The pin is earned by only a small number of Coast Guard members (approx. 1%), and is primarily a Coast Guard Reserve decoration. A member not only has to be assigned to one of the eight PSU units in the Coast Guard, but must also deploy overseas with the unit. He or she must also complete a comprehensive task list known as the personnel qualification standard. A few of the topics on the checklist include safety, security, supply, communications, first aid, engineering and electronics support. The PQS has a large focus on Expeditionary skills because PSUs are expected to be deployable anywhere in the world in the matter of hours as a self-sustained unit. PSU-301 stationed in Buzzards Bay, Massachusetts, PSU-305 stationed in Fort Eustis, Virginia, PSU-308 stationed in Kiln, Mississippi, PSU-307 stationed in St. Petersburg, Florida, PSU-312 stationed in San Francisco, California, PSU-313 “the mighty 313” stationed in Everett, Washington and PSU-311 stationed in San Pedro, California also require that an eligible member pass an oral board examination staffed by senior members of the unit.

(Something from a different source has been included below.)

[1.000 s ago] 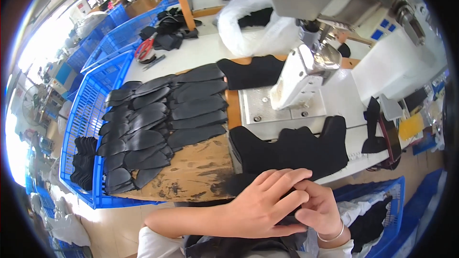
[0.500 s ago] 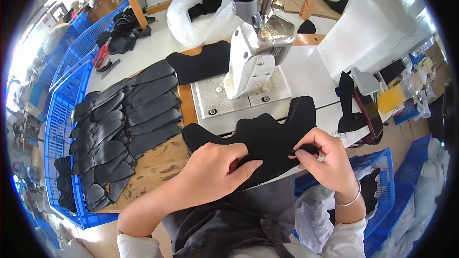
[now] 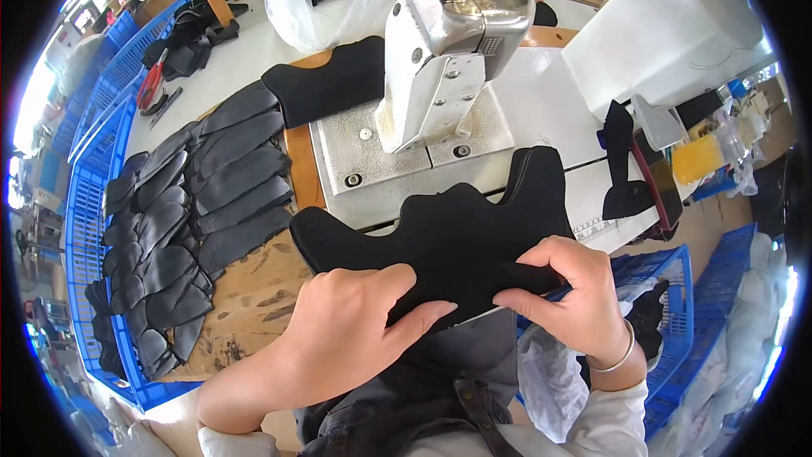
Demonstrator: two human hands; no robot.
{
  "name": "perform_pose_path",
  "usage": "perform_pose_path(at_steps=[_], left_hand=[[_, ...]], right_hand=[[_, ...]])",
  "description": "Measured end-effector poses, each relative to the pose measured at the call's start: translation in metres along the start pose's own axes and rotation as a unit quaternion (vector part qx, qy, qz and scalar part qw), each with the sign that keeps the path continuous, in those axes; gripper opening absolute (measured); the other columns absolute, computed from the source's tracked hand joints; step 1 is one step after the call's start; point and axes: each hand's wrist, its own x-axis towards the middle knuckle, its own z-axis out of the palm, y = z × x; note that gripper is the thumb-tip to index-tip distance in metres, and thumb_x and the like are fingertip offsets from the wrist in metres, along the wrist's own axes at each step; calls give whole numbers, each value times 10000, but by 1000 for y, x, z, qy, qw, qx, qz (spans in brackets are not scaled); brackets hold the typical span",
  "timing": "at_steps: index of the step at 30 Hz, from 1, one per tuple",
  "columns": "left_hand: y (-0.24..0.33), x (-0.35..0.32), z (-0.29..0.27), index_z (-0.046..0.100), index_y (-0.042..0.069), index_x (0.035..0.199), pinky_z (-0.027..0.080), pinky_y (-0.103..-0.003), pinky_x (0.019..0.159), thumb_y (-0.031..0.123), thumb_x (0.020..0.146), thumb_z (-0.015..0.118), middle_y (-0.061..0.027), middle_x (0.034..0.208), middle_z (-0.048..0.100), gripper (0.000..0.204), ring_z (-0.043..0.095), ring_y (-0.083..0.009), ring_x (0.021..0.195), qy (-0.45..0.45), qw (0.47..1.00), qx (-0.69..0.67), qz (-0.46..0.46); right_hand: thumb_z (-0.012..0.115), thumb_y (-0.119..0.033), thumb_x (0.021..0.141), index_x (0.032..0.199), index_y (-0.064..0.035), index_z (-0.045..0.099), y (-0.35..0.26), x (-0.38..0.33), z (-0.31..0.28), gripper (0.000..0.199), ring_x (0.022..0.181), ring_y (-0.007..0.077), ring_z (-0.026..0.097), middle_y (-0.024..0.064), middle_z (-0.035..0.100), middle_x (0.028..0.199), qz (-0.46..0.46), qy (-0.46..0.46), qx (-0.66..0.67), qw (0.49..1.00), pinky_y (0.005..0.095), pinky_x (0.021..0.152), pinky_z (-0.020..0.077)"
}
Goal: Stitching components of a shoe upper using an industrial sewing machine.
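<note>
A black, soft-looking fabric piece (image 3: pixel 457 237) with a wavy far edge and horn-like ends spans the space between my hands, in front of the sewing machine post (image 3: pixel 440 101). My left hand (image 3: pixel 359 313) grips its near left part, thumb on top and the other fingers partly hidden. At its near right edge, my right hand (image 3: pixel 579 292) holds the piece between thumb and fingers. A similar black piece (image 3: pixel 330 80) lies flat to the left of the post. Rows of overlapping dark leather-like pieces (image 3: pixel 241 169) cover the left of the table.
Blue plastic baskets (image 3: pixel 85 245) line the left side; another blue basket (image 3: pixel 677 322) with a white bag stands lower right. Red-handled scissors (image 3: pixel 152 89) lie far left. A clear plastic bag (image 3: pixel 296 8) sits behind the post. A narrow black piece (image 3: pixel 622 169) lies on the right.
My right fingers have shifted from a pinch at the piece's right part to a wider grip on its near edge. The view has tilted, so the machine appears larger and higher.
</note>
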Motion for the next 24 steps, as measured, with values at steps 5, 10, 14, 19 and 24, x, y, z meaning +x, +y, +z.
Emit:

The Port Security Badge is issued in two grades, gold for officers and silver for enlisted. The badge itself consists of two seahorses, riding on waves, facing back to back with the Coast Guard shield between them. The seahorses represent mobility and the shield represents Coast Guard authority. The trident extends upward from the Coast Guard shield, symbolizing maritime defense and victory.

The design for the pin was developed in 1991 by Reserve Coast Guardsman Terry D. Jelcick while sitting on his bunk at Batar Camp, Dammam, Saudi Arabia in the evenings after work. Terry is now retired and is a former member of Port Security Unit 312 based in San Francisco California.